Револьвера у меня не было, я оставил его Гарриэт. Я сказал:
— Даже два.
— Выбросьте их перед уходом. Они следят за вами и, без сомнения, видели, как вы сюда вошли. Они обыщут вас на улице и арестуют под предлогом хранения оружия. Им о вас известно все или почти все. Они знают, что вы оглушили старого Тапурукуару.
— А я-то думал, старик хоть немного расхворается.
— Тапурукуара самый выносливый человек в полиции. Потому-то так быстро и нашелся «паккард», на котором вы скрылись. Если бы вы оставили ключик в замке зажигания «форда», Тапурукуара догнал бы вас и убил…
— В этой смерти вы тоже были бы повинны. От вас полиция узнала, что я собирался прийти в «Гавану». А затея с письмом де ла Маса и с Манагуа?..
— Я вынуждена была так поступить.
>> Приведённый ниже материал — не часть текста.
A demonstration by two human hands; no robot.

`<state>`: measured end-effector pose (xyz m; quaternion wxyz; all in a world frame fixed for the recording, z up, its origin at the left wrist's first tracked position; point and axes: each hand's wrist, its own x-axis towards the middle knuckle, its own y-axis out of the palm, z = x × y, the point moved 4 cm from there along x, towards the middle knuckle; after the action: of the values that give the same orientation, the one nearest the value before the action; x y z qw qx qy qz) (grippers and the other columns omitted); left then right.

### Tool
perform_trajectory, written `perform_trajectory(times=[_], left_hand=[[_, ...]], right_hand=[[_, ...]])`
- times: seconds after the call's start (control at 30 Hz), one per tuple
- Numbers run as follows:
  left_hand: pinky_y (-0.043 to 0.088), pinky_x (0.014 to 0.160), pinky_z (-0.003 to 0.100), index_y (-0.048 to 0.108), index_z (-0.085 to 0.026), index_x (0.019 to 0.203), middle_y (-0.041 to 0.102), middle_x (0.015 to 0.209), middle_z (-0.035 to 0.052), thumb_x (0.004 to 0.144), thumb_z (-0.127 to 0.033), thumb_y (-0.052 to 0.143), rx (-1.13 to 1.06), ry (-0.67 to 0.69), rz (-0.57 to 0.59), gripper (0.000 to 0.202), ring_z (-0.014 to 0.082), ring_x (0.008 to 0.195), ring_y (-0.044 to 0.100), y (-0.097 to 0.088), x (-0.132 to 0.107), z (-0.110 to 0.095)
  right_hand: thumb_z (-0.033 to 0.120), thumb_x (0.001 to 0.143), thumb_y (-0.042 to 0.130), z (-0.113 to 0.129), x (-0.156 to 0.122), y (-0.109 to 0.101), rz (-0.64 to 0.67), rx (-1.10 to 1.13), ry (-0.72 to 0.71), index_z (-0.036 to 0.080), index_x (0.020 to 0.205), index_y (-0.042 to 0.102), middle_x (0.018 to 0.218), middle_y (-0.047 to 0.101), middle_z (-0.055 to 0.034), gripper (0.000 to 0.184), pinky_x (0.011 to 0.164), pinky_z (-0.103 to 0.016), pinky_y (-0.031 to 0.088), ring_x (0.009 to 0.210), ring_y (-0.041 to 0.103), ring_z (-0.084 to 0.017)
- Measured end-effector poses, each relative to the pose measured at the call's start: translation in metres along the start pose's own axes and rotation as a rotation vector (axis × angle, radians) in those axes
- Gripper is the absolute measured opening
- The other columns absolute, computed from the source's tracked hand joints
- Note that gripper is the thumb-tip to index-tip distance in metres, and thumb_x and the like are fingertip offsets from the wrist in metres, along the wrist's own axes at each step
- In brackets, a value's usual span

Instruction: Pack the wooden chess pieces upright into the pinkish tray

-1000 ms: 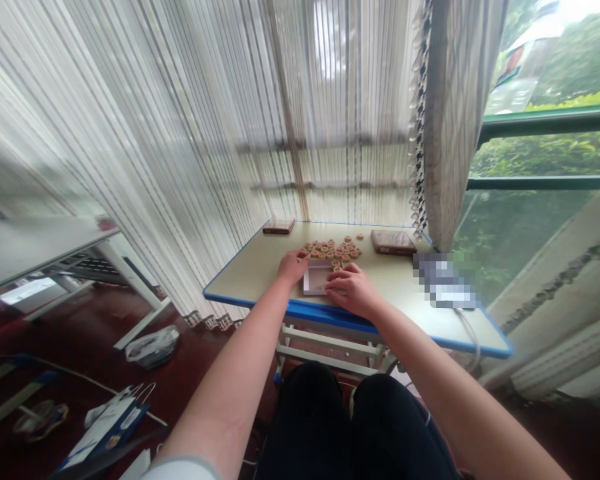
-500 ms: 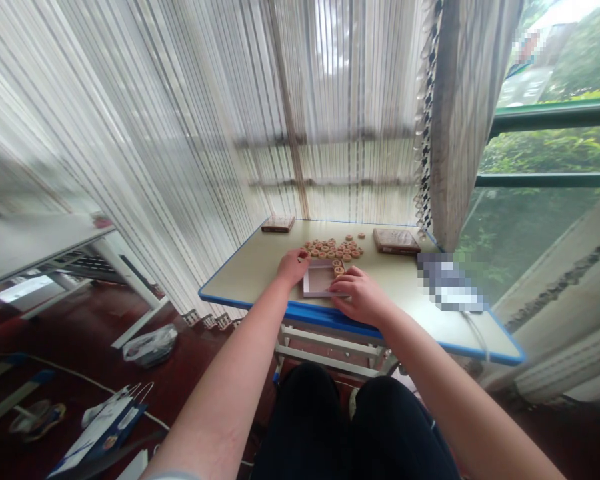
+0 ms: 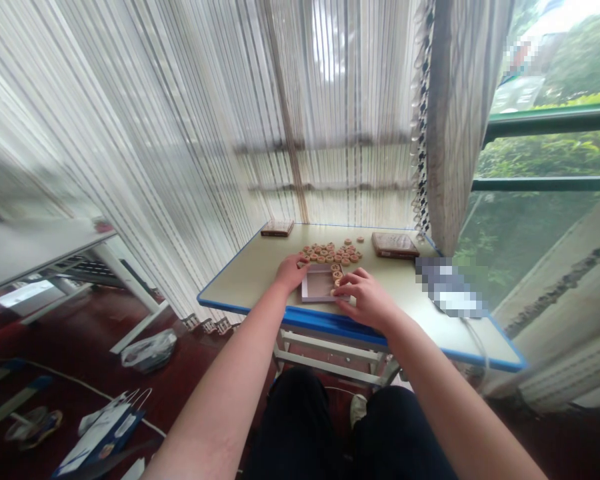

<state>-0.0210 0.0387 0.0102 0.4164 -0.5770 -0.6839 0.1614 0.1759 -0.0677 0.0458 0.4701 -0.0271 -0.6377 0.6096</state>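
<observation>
A shallow pale box [image 3: 305, 288] lies near the table's front edge. Round wooden Chinese chess pieces [image 3: 337, 275] form a column along its right inner side. My left hand [image 3: 290, 272] rests at the back left corner, fingers and thumb curled about the box wall. Over the right wall reaches my right hand [image 3: 364, 297], its fingertips pinching a chess piece [image 3: 333, 292] low in the front right corner; the fingers partly cover that piece. Just behind the box, several loose chess pieces [image 3: 330, 252] lie in a cluster close to my left fingertips.
The table [image 3: 245, 280] has a blue edge. A small brown box [image 3: 277, 229] stands at its back left, a larger one [image 3: 395, 245] at the back right. A blurred-out dark item [image 3: 450, 287] with a cable lies at right. String curtains [image 3: 205, 133] hang behind.
More of the column of pieces inside the box shows now, with a piece at my right fingertips in the front corner. My left hand stays at the box corner. The view has shifted slightly.
</observation>
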Motion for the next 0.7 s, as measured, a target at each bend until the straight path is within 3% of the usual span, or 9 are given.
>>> perform_trajectory(times=[0.33, 0.7], left_hand=[[0.046, 0.071, 0.026, 0.069, -0.018, 0.086, 0.067, 0.091, 0.0063, 0.075, -0.030, 0.058, 0.021, -0.005, -0.029, 0.020, 0.0157, 0.072, 0.060, -0.0008, 0.0008, 0.0020], [0.045, 0.075, 0.027, 0.069, -0.017, 0.086, 0.068, 0.092, 0.0074, 0.075, -0.030, 0.058, 0.022, -0.022, -0.026, 0.021, 0.0171, 0.077, 0.061, -0.0017, 0.0011, 0.0022]], right_hand=[[0.028, 0.077, 0.056, 0.0041, -0.0007, -0.0001, 0.066, 0.009, -0.014, 0.022, 0.089, 0.069, 0.089, 0.068, -0.0054, 0.019, 0.073, -0.034, 0.042, 0.080, 0.052, -0.020], [0.031, 0.077, 0.056, -0.0028, -0.0020, -0.0022, 0.065, -0.002, 0.076, 0.022, 0.075, 0.067, 0.080, 0.067, -0.0052, 0.014, 0.071, -0.033, 0.041, 0.079, 0.051, -0.021]])
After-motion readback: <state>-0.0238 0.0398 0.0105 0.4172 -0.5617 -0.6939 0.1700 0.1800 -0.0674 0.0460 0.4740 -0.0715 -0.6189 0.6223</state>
Когда сидишь в западне и всеми силами пытаешься уцелеть, выбирать не приходится. Только обреченные на смерть в состоянии понять подобное чувство. Вы не знаете — да и откуда вам знать, — как приговоренные цепляются за жизнь. Я приговорена, может быть, потому…
— Я не верю такой смеси подленькой философии с дешевой психологией. Каждый из нас приговорен, каждый в каком-то смысле невинен, каждый раньше или позже умрет, но все это не оправдывает преступлений, особенно политических.
— Иначе я не могу этого объяснить. Что вы хотите со мной сделать?
— У вас есть какое-нибудь оружие?
— Даже два вида. Яд в ампуле, который я получила в Центре, и пистолет.
— Где?
— В зеленой сумке, на подзеркальнике, позади вас.
Я открыл сумочку и нашел в ней маленький пистолетик, инкрустированный слоновой костью и серебром. Он был заряжен. Я спрятал его в карман.
— Ампула вставлена в губную помаду, которой я не пользуюсь, — сказала Моника. — Ее ничего не стоит разгрызть, когда мажешь губы. Собственную смерть я представляю себе именно так.
Я протянул ей помаду в серебряной оправе.
— Я полагаю, вы поставили обеим сторонам по крайней мере по десятку жертв.
— Как бы мне хотелось сейчас заплакать! Но я не могу, поверьте… Вы позволите мне одеться? Не хочется умирать в таком тряпье… Не беспокойтесь, я знаю, что проиграла… В течение уже многих дней я просыпаюсь с мыслью, что это произойдет именно сегодня. Так было и нынешним утром. И вот, оказывается, я угадала… Я переоденусь при вас, вы будете последним мужчиной, который увидит мое тело.
Я отвернулся; послышался шелест белья и платья. — Все, — через минуту сказала она. — Я надела лучшее платье… Выходит, последним меня видел без платья Джеральд. Он не спал с Гарриэт, вы знаете? Он приходил ко мне, и за неделю до его смерти мы были вместе последний раз. Мерфи оставлял Гарриэт на потом, он хотел произвести на нее хорошее впечатление…
— Да, — сказал я, — он был весьма порядочный парень. Я всегда твердил это Гарриэт.
— Тапурукуара хотел убить и Гарриэт. Ее искали в Буэнос-Айресе и Майами.
— Он и меня хотел убить, кстати, при вашей помощи.
— Он всегда осуществляет свои намерения, не забывайте. Что вы хотите со мной сделать, мистер Кастаньо?
— Все еще не знаю, сеньорита Гонсалес. Если б знал, давно бы сделал и ушел отсюда. У меня мало времени.
— Ровно столько, сколько потребуется, чтобы дойти отсюда до ворот. Там вас ждут. Дать вам мою помаду с ампулой?
— Мне что-то не очень нравится грызть такие ампулы.
— И я бы не смогла решиться…
— Вы, что же, думаете, за такие номера не надо расплачиваться? Если бы я работал для вашего Центра, мне следовало бы вас застрелить. Но я на них не работаю, и у меня нет желания вас убивать. Вы знаете телефон Тапурукуары?